I haven't read a lot of Gaskell I must confess but this thread of yours has inspired me to dig a little further for more of her works. I really liked that novel North and South (originally titled Margaret Hale) and her gothic stories are worth seeking out. Here is a link to her many works online:

http://onlinebooks.library.upenn.edu/webbin/gutbook/author?name=Gaskell%2c%20Elizabeth%20Cleghorn%2c%201810%2d1865

*The link inlcudes her much talked about Cranford. I'm yet to check it out but have you read this yet Teresa?

The Gothic collection you're talking about sounds like the Penguin Classics edition, am I getting warm?
 
GOLLUM said:
The Gothic collection you're talking about sounds like the Penguin Classics edition, am I getting warm?

That's the one I got, anyway, going by the title Teresa provided. It certainly fits what she's said so far -- but if there's another, I'd be interested in hearing about it. As with you, I've been a fan of Gaskell since reading "The Old Nurse's Story" at a young age. Very good work....
 
Yes, that's the edition I've got.

And I have read Cranford. It's a series of short stories, all centered around the same small town, with (as I recall) some continuing characters. Not as impressive as some of her other writing -- or anyway it didn't make much impression on me -- although I understand it was a big hit in its day.

I read "The Doom of the Griffiths" last night. Thinking about it in relation to some of her other stories, grandparents don't come off very well in her writing -- violent tempers doesn't quite express it. I wonder what her own were like?
 
Teresa Edgerton said:
Yes, that's the edition I've got.

I read "The Doom of the Griffiths" last night. Thinking about it in relation to some of her other stories, grandparents don't come off very well in her writing -- violent tempers doesn't quite express it. I wonder what her own were like?
No idea about the grandmother but her grandfather appears to have been OK. Gaskell was only born after they both passed on though.

Elizabeth’s grandmother Catherine Wedgewood (1726-1804) married Rev. William Willets "...a pastor of the Unitarian Church in Newcastle- under-Lyme...a kindly and cultured man" who was some thirty years her senior who died in 1778.

*Elizabeth's Great Uncle on her mother’s side was Joshua Wedgewood (brother of Catherine Wedgwood) of pottery fame whose grandson was Charles Darwin. A pretty illustrious family it would seem…..
 
I thought a thread might be in order since I'm reading a collection of her short fiction, and JD just bought the same book. I'm sure that Gollum and others among us who appreciate 19th century fiction are familiar with her work as well.
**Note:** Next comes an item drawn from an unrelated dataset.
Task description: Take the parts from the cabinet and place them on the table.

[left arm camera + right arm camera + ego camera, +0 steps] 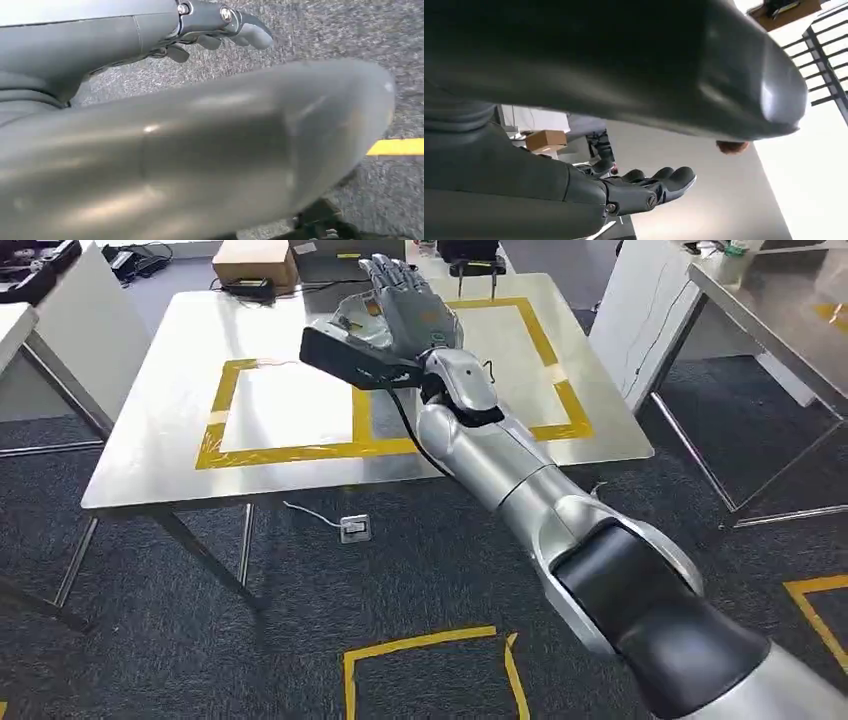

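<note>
My right hand reaches out over the steel table, inside its yellow tape frame, fingers straight and spread. A pale part shows at its palm; I cannot tell whether I grip it. My left hand hangs over grey carpet, fingers slack and apart, holding nothing. I see no readable writing.
</note>
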`<state>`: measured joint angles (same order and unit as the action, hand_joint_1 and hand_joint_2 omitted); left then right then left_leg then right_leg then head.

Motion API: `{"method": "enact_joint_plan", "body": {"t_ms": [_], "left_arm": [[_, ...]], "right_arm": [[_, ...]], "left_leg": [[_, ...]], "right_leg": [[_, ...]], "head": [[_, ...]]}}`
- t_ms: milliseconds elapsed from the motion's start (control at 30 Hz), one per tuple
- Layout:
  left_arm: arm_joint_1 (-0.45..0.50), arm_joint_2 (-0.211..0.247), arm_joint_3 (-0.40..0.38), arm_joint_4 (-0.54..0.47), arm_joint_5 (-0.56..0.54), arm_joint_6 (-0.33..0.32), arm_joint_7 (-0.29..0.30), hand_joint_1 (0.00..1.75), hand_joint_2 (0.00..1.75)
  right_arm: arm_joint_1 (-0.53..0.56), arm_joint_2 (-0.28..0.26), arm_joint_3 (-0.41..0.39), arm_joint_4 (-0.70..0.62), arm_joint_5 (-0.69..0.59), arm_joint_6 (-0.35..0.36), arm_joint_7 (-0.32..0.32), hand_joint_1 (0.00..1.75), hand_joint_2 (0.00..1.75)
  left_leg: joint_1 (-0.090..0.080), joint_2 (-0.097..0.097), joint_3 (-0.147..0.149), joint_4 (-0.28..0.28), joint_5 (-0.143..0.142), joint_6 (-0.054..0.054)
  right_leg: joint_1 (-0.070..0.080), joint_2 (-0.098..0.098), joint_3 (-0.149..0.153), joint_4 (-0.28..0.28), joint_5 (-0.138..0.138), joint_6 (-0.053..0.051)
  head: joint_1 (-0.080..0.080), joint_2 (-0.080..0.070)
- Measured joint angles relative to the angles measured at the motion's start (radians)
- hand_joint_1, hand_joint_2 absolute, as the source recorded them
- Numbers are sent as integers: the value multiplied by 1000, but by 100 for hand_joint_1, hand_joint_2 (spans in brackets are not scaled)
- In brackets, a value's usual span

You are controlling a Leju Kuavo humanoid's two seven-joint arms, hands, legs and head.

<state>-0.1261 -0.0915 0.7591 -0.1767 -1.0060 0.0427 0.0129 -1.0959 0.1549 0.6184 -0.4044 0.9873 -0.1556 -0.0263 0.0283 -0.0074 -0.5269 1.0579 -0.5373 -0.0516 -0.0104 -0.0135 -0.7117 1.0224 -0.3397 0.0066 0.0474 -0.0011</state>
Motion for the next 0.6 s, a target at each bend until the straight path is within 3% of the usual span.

She is probably best known as a novelist and for her biography of Charlotte Brontë (the two ladies were friends). I've liked those of her novels I've read,North and South and Wives and Daughters, and particularly enjoyed the excellent BBC dramatization of the latter. (Sort of like Jane Austen with a touch of soap opera. Very entertaining stuff. With great costumes and many fine British character actors.)

But where Mrs. Gaskell probably reaches the most readers in the 20th and 21st centuries (and where she fits in here) is through her often anthologized ghost stories and gothic tales. For those who have a passion for that sort of story, it would be hard to miss "The Old Nurse's Tale" which turns up again and again in anthologies and collections (justifiably so, I should add).
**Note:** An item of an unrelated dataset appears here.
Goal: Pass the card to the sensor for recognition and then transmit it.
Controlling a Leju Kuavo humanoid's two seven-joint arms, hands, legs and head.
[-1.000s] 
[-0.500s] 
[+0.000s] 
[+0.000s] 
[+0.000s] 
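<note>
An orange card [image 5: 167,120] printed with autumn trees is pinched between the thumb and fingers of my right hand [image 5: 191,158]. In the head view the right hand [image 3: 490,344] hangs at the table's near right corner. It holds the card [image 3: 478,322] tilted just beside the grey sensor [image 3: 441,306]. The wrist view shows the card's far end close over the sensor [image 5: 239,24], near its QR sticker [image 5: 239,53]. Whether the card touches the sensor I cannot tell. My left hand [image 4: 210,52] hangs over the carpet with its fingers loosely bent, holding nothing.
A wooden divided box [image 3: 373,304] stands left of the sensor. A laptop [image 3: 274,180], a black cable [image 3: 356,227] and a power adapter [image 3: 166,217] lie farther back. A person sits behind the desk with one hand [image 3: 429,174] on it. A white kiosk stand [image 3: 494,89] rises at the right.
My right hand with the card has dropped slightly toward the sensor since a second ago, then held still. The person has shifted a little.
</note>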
The collection I'm reading now, Gothic Tales, includes a lot of stories I've read before. However, "The Poor Clare" was new to me. It's a bit rambling, and some of the "surprises" aren't really (it's the nature of these stories that you expect some sort of fatal twist or dreadful coincidence, and if you expect them it's easy enough to anticipate them), but there are several very powerful passages in the course of this story. One of the final scenes in Antwerp -- how the people behave at the ringing of the bell -- literally brought floods of tears to my eyes. But then, I am as sentimental a soul as any you might meet among Mrs. Gaskell's original Victorian readers. It's possible that more cynical modern readers wouldn't be moved at all.

A review of a biography of Mrs. Gaskell.

Katherine Frank - Splendid – but What About that Husband? | Literary Review | Issue 176
 
I've written a long column on Gaskell's life of Charlotte Bronte, a book Arthur Machen evidently loved.